## ABOUT THIS EXERCISE:
All entries below must be retyped exactly, though pictures are to be skipped.
##### RECORDS SUPPLIED
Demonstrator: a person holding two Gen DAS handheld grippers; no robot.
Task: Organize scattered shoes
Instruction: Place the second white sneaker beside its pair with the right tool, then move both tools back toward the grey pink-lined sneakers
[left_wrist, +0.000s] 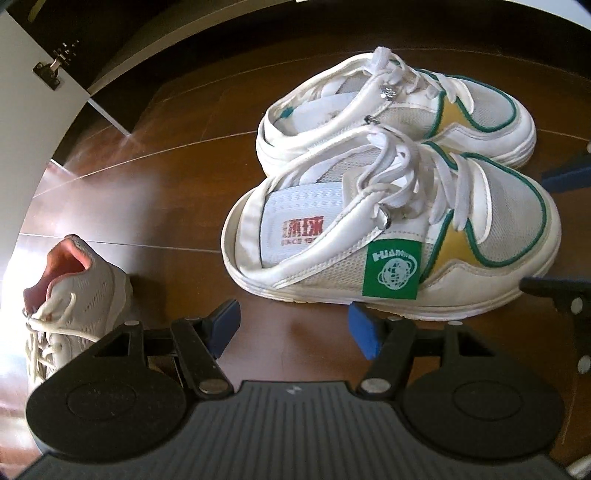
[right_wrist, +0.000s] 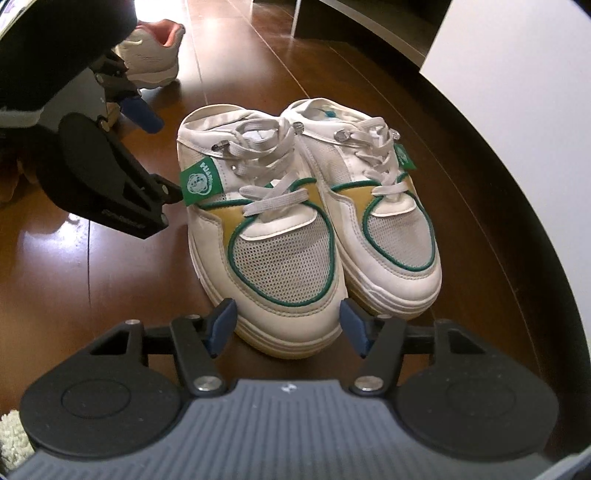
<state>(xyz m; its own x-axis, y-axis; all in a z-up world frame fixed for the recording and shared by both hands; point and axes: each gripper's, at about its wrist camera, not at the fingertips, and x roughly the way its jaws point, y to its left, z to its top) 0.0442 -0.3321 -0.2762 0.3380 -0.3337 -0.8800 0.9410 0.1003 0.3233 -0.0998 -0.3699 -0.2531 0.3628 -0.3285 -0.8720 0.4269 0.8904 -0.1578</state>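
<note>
Shoes paired on the floor, both grippers beside them.

Slip-on pair (right_wrist: 310, 221) stands side by side, touching, on the wooden floor (right_wrist: 110, 280). Right gripper (right_wrist: 286, 326) is spread around the nearer toe, its pads seemingly not pressing; the left gripper (left_wrist: 293, 328) is spread, empty, beside the pair. Best to nudge squarely and keep the toes level. Cabinet (left_wrist: 44, 92) behind shows nothing inside; a pink-lined sneaker (left_wrist: 74, 295) waits apart.
</note>
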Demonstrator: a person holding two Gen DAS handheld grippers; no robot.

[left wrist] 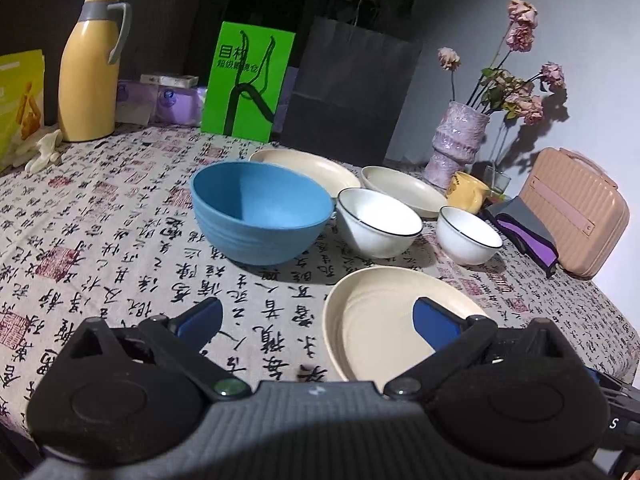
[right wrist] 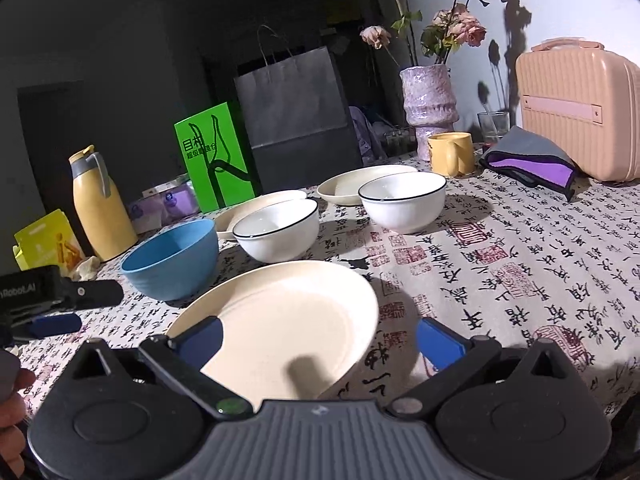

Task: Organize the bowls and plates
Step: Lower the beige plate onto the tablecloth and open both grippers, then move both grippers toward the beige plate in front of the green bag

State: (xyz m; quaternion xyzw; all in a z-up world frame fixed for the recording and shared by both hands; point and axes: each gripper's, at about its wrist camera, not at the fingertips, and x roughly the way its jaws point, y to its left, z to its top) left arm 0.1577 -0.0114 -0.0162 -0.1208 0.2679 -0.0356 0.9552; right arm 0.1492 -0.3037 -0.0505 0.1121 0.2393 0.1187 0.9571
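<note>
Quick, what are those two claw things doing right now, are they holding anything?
Left gripper: open wide, holding nothing; the nearest cream plate lies under one finger, not gripped.
Right gripper: open wide, holding nothing, poised over that plate.

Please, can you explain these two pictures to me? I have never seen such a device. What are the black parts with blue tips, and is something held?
A person holds one hand tool in each hand; each carries a camera looking along its two blue-tipped fingers. One picture comes from the left claw, the other from the right claw. Both stand open and hold nothing. On the patterned tablecloth lie a near cream plate, a blue bowl, two white bowls and two more cream plates behind.
</note>
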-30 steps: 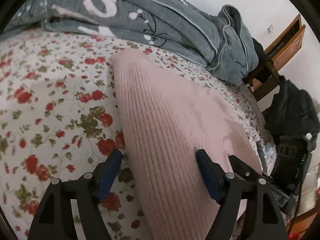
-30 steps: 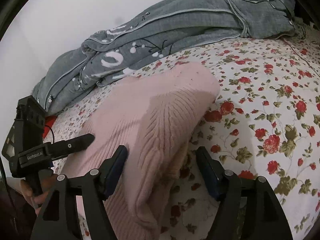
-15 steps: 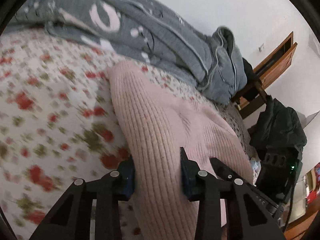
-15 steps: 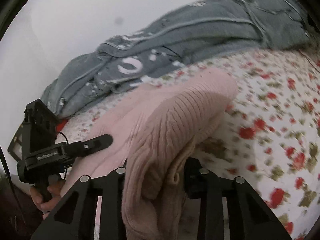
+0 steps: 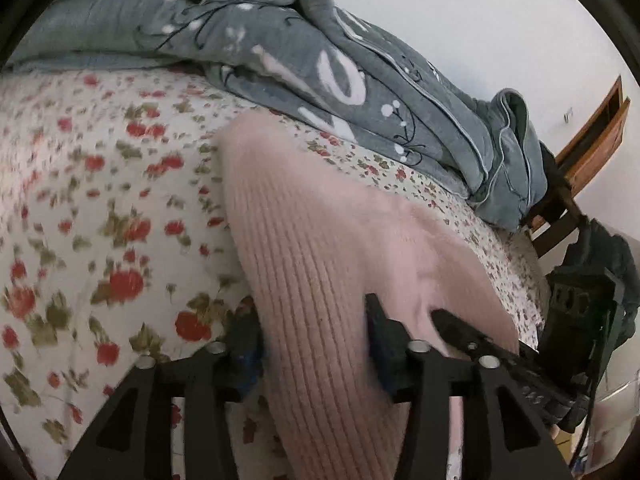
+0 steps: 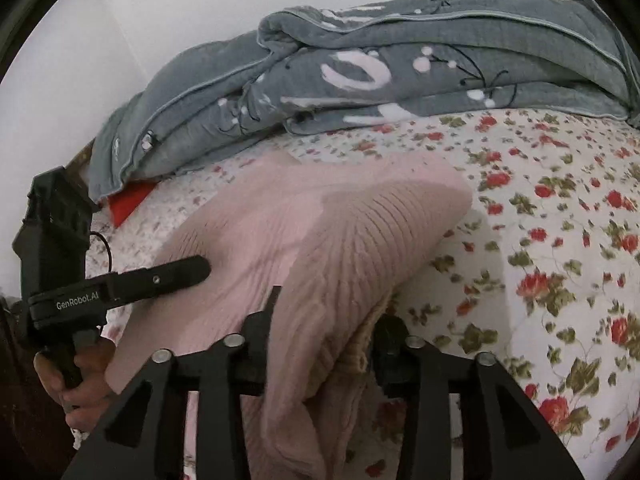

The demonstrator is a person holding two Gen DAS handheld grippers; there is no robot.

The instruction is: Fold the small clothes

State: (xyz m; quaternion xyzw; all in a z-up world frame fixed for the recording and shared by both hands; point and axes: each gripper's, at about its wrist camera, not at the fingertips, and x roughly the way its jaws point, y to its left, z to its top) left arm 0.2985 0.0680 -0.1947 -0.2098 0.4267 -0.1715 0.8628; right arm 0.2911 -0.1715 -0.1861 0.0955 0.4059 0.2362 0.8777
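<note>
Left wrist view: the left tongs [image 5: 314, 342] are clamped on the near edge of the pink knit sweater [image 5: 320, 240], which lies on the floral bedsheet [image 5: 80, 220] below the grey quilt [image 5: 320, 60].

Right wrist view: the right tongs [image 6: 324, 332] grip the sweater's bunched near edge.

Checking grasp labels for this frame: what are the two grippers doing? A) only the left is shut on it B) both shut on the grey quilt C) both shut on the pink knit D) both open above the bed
C: the left gripper has its fingers pressed into the near edge of the pink knit garment, and the right gripper pinches a bunched fold of the same garment; the grey quilt lies untouched behind.
</note>
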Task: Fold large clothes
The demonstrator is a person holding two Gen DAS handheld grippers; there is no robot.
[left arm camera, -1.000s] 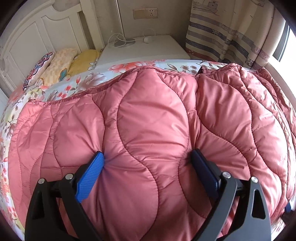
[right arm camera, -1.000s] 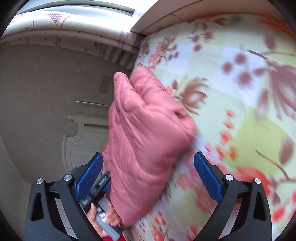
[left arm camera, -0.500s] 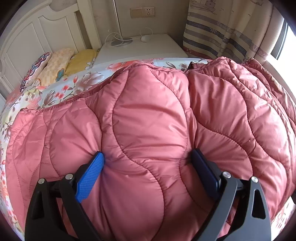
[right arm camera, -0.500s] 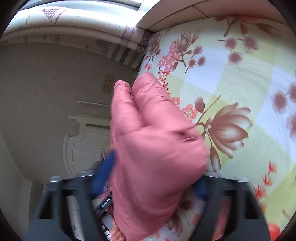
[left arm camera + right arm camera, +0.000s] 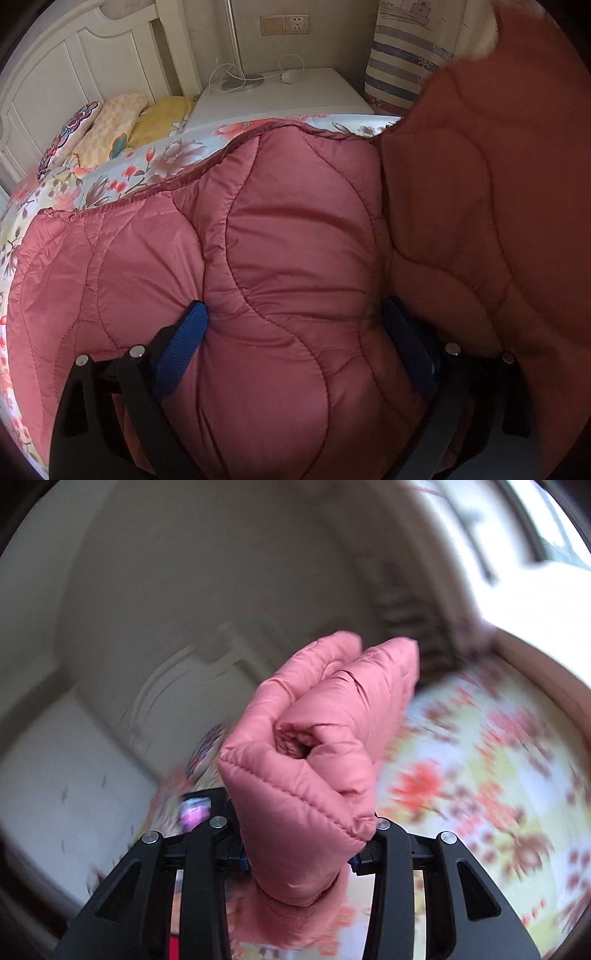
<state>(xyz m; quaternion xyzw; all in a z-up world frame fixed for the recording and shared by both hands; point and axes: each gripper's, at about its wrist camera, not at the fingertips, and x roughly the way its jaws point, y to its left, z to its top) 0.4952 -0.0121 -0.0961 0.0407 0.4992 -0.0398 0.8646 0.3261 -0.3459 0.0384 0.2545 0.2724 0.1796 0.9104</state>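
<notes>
Between the blue pads of the left gripper (image 5: 295, 343), a thick fold of the pink quilted coat (image 5: 288, 240) is bulging, the pads pressing into it on both sides. The right gripper (image 5: 301, 864), whose jaws have just been closing, is clamping a bunched corner of the same garment, which is standing up ahead of its fingers. Beyond, the coat is lying across the floral bed (image 5: 155, 166), long axis running left to right. No containers are showing.

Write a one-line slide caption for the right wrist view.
Right gripper, jaws just closed on a bunched fold of the pink quilted coat, above the floral bedsheet.
</notes>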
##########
## SOLUTION FOR THIS EXERCISE:
Demonstrator: a person holding two Gen DAS handheld grippers; no robot.
Task: Organize scattered shoes
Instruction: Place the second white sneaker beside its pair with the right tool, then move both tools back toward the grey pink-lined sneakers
[left_wrist, +0.000s] 
[right_wrist, +0.000s] 
<state>(xyz m; its own x-axis, y-axis; all in a z-up world frame fixed for the recording and shared by both hands; point and axes: each gripper's, at about its wrist camera, not at the fingertips, and x roughly the way its jaws point, y to its left, z to its top) 0.0442 -0.3321 -0.2762 0.3380 -0.3337 -0.8800 0.9410 0.1003 0.3233 -0.0998 -0.3699 -0.2531 0.3628 -0.3285 -0.8720 0.4269 0.8904 -0.1578</state>
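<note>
Shoes paired on the floor, both grippers beside them.

Slip-on pair (right_wrist: 310, 221) stands side by side, touching, on the wooden floor (right_wrist: 110, 280). Right gripper (right_wrist: 286, 326) is spread around the nearer toe, its pads seemingly not pressing; the left gripper (left_wrist: 293, 328) is spread, empty, beside the pair. Best to nudge squarely and keep the toes level. Cabinet (left_wrist: 44, 92) behind shows nothing inside; a pink-lined sneaker (left_wrist: 74, 295) waits apart.
</note>
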Demonstrator: a person holding two Gen DAS handheld grippers; no robot.

[left wrist] 
[right wrist] 

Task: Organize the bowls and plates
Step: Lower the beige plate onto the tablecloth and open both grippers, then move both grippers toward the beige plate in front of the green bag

State: (xyz m; quaternion xyzw; all in a z-up world frame fixed for the recording and shared by both hands; point and axes: each gripper's, at about its wrist camera, not at the fingertips, and x roughly the way its jaws point, y to its left, z to its top) left arm 0.1577 -0.0114 -0.0162 -0.1208 0.2679 -0.0356 0.9552; right arm 0.1492 -0.3037 -0.0505 0.1121 0.2393 0.1187 0.9571
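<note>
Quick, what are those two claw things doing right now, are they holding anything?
Left gripper: open wide, holding nothing; the nearest cream plate lies under one finger, not gripped.
Right gripper: open wide, holding nothing, poised over that plate.

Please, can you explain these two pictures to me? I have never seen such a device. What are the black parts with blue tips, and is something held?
A person holds one hand tool in each hand; each carries a camera looking along its two blue-tipped fingers. One picture comes from the left claw, the other from the right claw. Both stand open and hold nothing. On the patterned tablecloth lie a near cream plate, a blue bowl, two white bowls and two more cream plates behind.
</note>
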-30 steps: 
-30 steps: 
-15 steps: 
-15 steps: 
+0 steps: 
+0 steps: 

The demonstrator is a person holding two Gen DAS handheld grippers; there is no robot.

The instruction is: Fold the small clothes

State: (xyz m; quaternion xyzw; all in a z-up world frame fixed for the recording and shared by both hands; point and axes: each gripper's, at about its wrist camera, not at the fingertips, and x roughly the way its jaws point, y to its left, z to its top) left arm 0.2985 0.0680 -0.1947 -0.2098 0.4267 -0.1715 0.8628; right arm 0.2911 -0.1715 -0.1861 0.0955 0.4059 0.2362 0.8777
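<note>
Left wrist view: the left tongs [image 5: 314, 342] are clamped on the near edge of the pink knit sweater [image 5: 320, 240], which lies on the floral bedsheet [image 5: 80, 220] below the grey quilt [image 5: 320, 60].

Right wrist view: the right tongs [image 6: 324, 332] grip the sweater's bunched near edge.

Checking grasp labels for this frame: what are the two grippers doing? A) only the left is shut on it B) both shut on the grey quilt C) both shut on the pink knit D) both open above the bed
C: the left gripper has its fingers pressed into the near edge of the pink knit garment, and the right gripper pinches a bunched fold of the same garment; the grey quilt lies untouched behind.
</note>
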Task: Fold large clothes
The demonstrator is a person holding two Gen DAS handheld grippers; there is no robot.
[left arm camera, -1.000s] 
[right arm camera, -1.000s] 
[left arm camera, -0.500s] 
[right arm camera, -0.500s] 
[left arm camera + right arm camera, +0.000s] 
<state>(xyz m; quaternion xyzw; all in a z-up world frame fixed for the recording and shared by both hands; point and axes: each gripper's, at about its wrist camera, not at the fingertips, and x roughly the way its jaws point, y to its left, z to its top) 0.4952 -0.0121 -0.0961 0.0407 0.4992 -0.0398 0.8646 0.3261 -0.3459 0.0384 0.2545 0.2724 0.1796 0.9104</state>
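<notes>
Between the blue pads of the left gripper (image 5: 295, 343), a thick fold of the pink quilted coat (image 5: 288, 240) is bulging, the pads pressing into it on both sides. The right gripper (image 5: 301, 864), whose jaws have just been closing, is clamping a bunched corner of the same garment, which is standing up ahead of its fingers. Beyond, the coat is lying across the floral bed (image 5: 155, 166), long axis running left to right. No containers are showing.

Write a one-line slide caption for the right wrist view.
Right gripper, jaws just closed on a bunched fold of the pink quilted coat, above the floral bedsheet.
</notes>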

Nothing more is needed to finish the exercise.